▸ **EXERCISE OBJECTIVE**: Go through the material and set down every line without alteration.

#####

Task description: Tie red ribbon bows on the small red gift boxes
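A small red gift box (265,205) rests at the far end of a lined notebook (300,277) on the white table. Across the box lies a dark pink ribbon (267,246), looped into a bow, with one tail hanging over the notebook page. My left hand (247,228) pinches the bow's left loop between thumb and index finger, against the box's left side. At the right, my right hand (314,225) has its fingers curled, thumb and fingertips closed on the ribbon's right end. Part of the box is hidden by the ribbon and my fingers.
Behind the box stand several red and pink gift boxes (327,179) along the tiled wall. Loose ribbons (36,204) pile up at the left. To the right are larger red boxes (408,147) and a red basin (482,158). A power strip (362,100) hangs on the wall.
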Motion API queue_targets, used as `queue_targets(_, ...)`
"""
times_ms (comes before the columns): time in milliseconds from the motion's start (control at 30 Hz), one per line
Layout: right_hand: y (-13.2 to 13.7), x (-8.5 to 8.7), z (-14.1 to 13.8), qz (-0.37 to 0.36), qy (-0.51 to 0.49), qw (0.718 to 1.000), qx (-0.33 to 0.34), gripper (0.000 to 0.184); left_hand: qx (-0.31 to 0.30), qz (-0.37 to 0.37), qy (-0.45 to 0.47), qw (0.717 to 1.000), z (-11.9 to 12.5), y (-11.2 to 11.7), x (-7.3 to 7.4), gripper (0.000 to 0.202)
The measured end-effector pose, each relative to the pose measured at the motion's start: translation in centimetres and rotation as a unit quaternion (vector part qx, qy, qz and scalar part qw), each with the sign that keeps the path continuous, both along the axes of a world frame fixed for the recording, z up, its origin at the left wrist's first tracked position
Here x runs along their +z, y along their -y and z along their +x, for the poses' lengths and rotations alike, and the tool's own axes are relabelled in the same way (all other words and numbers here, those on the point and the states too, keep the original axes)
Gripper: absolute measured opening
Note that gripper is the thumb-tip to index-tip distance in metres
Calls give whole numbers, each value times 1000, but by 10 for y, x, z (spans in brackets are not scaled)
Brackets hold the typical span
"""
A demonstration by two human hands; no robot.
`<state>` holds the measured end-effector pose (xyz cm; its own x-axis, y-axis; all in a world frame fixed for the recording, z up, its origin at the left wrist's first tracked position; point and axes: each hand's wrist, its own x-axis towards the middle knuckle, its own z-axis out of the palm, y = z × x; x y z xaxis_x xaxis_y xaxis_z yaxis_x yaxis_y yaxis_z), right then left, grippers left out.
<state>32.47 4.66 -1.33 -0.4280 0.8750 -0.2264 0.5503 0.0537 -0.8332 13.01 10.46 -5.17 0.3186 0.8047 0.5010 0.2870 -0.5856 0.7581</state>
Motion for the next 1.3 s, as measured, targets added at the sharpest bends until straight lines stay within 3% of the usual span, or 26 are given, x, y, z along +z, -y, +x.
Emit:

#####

▸ **FINAL ANSWER**:
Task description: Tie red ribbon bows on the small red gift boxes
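A small red gift box (265,205) rests at the far end of a lined notebook (300,277) on the white table. Across the box lies a dark pink ribbon (267,246), looped into a bow, with one tail hanging over the notebook page. My left hand (247,228) pinches the bow's left loop between thumb and index finger, against the box's left side. At the right, my right hand (314,225) has its fingers curled, thumb and fingertips closed on the ribbon's right end. Part of the box is hidden by the ribbon and my fingers.
Behind the box stand several red and pink gift boxes (327,179) along the tiled wall. Loose ribbons (36,204) pile up at the left. To the right are larger red boxes (408,147) and a red basin (482,158). A power strip (362,100) hangs on the wall.
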Motion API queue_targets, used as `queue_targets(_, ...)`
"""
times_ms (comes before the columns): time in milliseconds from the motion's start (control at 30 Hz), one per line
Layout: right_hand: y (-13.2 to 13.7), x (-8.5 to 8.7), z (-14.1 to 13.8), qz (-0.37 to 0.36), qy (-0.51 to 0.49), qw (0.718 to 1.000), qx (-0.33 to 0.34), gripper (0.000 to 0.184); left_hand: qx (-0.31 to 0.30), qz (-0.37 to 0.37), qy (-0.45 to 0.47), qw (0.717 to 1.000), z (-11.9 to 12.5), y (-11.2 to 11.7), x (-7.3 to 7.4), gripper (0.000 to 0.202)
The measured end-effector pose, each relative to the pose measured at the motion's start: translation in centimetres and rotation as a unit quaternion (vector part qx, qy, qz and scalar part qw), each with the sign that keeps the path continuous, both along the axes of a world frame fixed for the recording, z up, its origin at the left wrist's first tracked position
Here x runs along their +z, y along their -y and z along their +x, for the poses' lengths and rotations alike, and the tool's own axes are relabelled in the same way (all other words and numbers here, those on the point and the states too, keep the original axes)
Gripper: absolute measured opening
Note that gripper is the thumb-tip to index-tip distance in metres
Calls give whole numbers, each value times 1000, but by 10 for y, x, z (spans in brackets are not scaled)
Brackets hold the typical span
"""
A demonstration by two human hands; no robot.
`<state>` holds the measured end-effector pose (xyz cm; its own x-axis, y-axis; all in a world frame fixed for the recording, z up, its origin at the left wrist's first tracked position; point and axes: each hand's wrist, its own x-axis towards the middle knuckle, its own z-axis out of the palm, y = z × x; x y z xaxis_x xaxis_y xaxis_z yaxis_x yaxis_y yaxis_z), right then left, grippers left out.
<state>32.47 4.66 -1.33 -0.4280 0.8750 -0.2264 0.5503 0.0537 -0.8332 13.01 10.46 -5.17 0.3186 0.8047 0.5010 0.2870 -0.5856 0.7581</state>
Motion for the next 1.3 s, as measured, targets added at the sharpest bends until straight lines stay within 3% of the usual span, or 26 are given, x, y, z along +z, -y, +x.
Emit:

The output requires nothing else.